Losing a job feels like having the rug pulled out from under you. But thinking about losing your health insurance can feel like they wrapped you up in that rug and threw you in the river. Here are some ways you can avoid that sinking feeling and get some coverage.
Ask your employer to extend your healthcare benefits
- Description: It’s completely up to the employer, but it can’t hurt to ask if they would give you 3-6 months extension on your insurance as a show of appreciation for your service.
- Advantage: This is the best case scenario since you could maintain your current plan with no additional expenses.
- Disadvantage: It’s really just a temporary solution.
- Description: If you are laid off, the Consolidated Omnibus Budget Reconciliation Act (COBRA) act of 1986 states that must be provided with the option to buy an extension of your health coverage for up to 18 months.
- Advantage: If you have a pre-existing condition, COBRA may very well be your best option.

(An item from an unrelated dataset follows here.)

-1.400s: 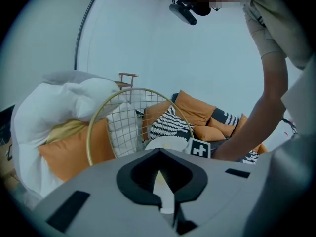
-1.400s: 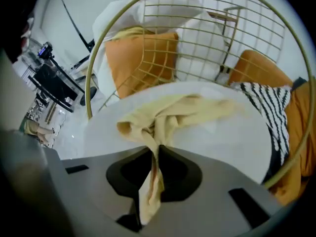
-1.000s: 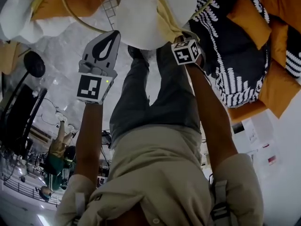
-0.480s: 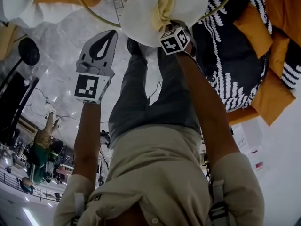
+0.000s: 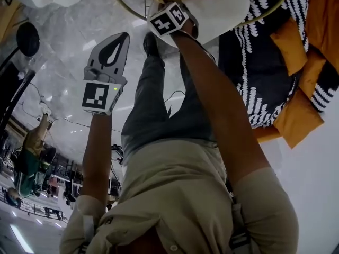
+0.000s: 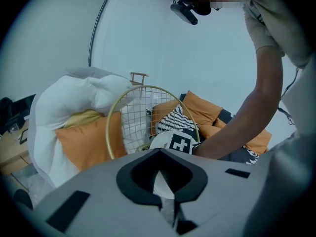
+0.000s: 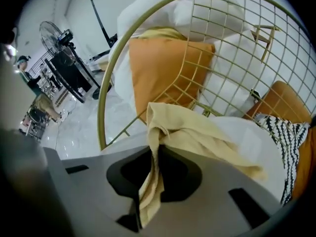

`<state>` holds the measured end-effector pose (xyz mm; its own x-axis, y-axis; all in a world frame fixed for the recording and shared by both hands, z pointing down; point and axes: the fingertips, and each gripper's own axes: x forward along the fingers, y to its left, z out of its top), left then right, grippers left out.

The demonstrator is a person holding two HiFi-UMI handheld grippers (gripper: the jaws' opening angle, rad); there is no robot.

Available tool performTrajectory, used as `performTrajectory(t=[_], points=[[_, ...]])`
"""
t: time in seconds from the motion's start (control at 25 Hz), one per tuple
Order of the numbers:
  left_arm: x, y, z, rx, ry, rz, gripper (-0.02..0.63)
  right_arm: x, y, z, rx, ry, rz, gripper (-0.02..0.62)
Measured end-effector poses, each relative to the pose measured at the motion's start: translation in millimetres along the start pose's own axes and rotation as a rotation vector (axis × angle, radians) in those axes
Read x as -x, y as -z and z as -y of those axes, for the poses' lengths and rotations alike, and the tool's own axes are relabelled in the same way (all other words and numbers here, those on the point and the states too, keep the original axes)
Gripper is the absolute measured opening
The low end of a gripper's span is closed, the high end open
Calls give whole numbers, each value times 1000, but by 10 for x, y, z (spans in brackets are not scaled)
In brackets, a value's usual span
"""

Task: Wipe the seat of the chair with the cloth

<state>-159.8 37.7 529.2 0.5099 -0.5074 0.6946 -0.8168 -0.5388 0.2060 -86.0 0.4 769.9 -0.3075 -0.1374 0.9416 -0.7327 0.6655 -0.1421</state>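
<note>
So the cloth (image 7: 192,132) was a pale yellow rag, soft and pretty crumpled, folded into a thick ridge where the right gripper (image 7: 150,174) had it. That claw was clamped tight on it, jaws pinched nearly together with one tail of the rag hanging back through the gap between them. The rest spilled forward out of the tips and lay on the white seat (image 7: 261,147), right by the gold wire back of the chair (image 7: 197,58). Its long axis ran pretty much in line with the jaws, then drifted off to the right across the seat, ending in a flat pointed corner. The only print I could spot was the black-and-white square markers on the gripper cubes (image 5: 168,19). The left gripper (image 5: 108,57) hung in the air well short of the chair, jaws together with nothing in them. Orange cushions (image 7: 163,73) and a black-and-white patterned one (image 7: 286,132) sat around the chair.
</note>
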Motion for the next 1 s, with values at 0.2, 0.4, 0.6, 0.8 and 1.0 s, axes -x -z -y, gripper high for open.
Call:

- Disadvantage: While it is possible in some cases to negotiate with the company laying you off for them to pay for your COBRA benefits, in most cases you are going to pay for it yourself… and potentially pay A LOT at that.
Your spouse’s plan
- Description: If you act within 30 days of losing your job, you should be able to join your husband or wife’s plan without having to wait for open enrollment.
- Advantage: In many cases this can be the most cost-effective approach and give you protection from being excluded for a pre-existing condition.
- Disadvantage: You need to act quickly, or you may have to wait a while.
- Description: You can use an insurance agent or broker to buy a plan on the open market or go to www.ehealthinsurance.com to compare prices. Keep in mind that with any option you choose you need to make a decision within 62 days from when your previous coverage was terminated since waiting longer can mean you could be excluded from coverage for pre-existing conditions.
- Advantage: You get to make your own choice on the plan that best suits you.
- Disadvantage: It may be extremely difficult to get affordable coverage if you have an already-present medical issue.
- Description: Depending on your state’s rules, you may be eligible to receive government assistance for the medical care of you or your family via Medicaid. If you are 65 or older, you can qualify for Medicare.
- Advantage: Quite simply, this could be the only option available in certain situations.
- Disadvantage: The application process can be lengthy, leaving you without coverage while your data is processed.
Catastrophic or short-term insurance
- Description: Designed to fill in gaps in insurance, these plans offer scaled-back coverage.
- Advantage: It keeps you from being devastated financially should a major medical need arise.
- Disadvantage: It won’t cover every type of doctor visit and isn’t a good option for those not in great health to begin with. These types of plans can also mean high deductibles and out-of-pocket costs.
Your state’s high-risk pool
- Description: These state-run programs create an insurance opportunity for those denied other forms of insurance.
- Advantage: This could be an option for someone trying to fill a temporary gap in their insurance.
- Disadvantage: These programs vary because they are organized and administered by each state, but they have a reputation for being expensive.
High deductible health plan
- Description: Linked to a health savings account, this coverage allows you put money away toward future medical expenses.
- Advantage: Monthly premiums are usually lower and you are contributing pretax dollars. The money you contribute to the account rolls over from year-to-year.
- Disadvantage: If you do have a significant medical issue, you may not have enough saved up to cover it when it happens. Probably not a good option for people of a certain age or those not currently in good health
Other group plans
Employers aren’t the only organizations that pool people together to get better prices on health insurance. Professional organizations, community service groups, alumni associations, clubs or religious groups that you are affiliated with may provide some options too.
Other government programs
A great way to learn about other state or federal program you might qualify for is to the Foundation for Health Coverage Education’s website at www.coverageforall.org.